This project explores the application of Python-based Machine Learning and Data Science libraries to create a predictive model for heart diseases based on medical attributes.
Given clinical parameters about a patient, can we predict whether or not they have heart disease?
The original data is sourced from the Cleveland data from the UCI Machine Learning Repository and is also available on Kaggle.
The project aims to achieve a minimum of 95% accuracy in predicting heart disease during the proof of concept.
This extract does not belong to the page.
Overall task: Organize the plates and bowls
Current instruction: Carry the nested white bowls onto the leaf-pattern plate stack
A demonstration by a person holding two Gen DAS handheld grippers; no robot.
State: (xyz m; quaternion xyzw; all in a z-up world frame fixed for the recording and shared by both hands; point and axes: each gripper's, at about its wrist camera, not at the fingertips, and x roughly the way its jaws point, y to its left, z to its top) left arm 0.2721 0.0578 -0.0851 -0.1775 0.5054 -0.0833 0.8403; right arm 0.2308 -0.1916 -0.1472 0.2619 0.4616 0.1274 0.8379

- age: Age of the individual.
- sex: Gender of the individual (1 = male, 0 = female).
- cp: Chest-pain type (0 = typical angina, 1 = atypical angina, 2 = non-anginal pain, 3 = asymptotic).
- trestbps: Resting Blood Pressure (mmHg) with values above 130-140 typically indicating concern.
- chol: Serum Cholesterol (mg/dl).
- fbs: Fasting Blood Sugar (1 = true, 0 = false) with levels above 120mg/dl indicating diabetes.
- restecg: Resting ECG (0 = normal, 1 = having ST-T wave abnormality, 2 = left ventricular hypertrophy).
- thalach: Max heart rate achieved.
- exang: Exercise-induced angina (1 = yes, 0 = no).
- oldpeak: ST depression induced by exercise relative to rest.
- slope: Slope of the peak exercise ST segment (0 = upsloping, 1 = flat, 2 = downsloping).
- ca: Number of major vessels (0–3) colored by fluoroscopy.
- thal: Displays the thalassemia (1, 3 = normal, 6 = fixed defect, 7 = reversible defect).
- target: Indicates whether the individual has heart disease (1 = yes, 0 = no).
The data is split into training and test sets, and various Machine Learning models will be used to build the predictive model. These models include:
- Logistic Regression
- K-Nearest Neighbors (KNN)
- Random Forest Classifier
Evaluation metrics will be used to assess the performance of each model, including accuracy, precision, recall, and F1-score.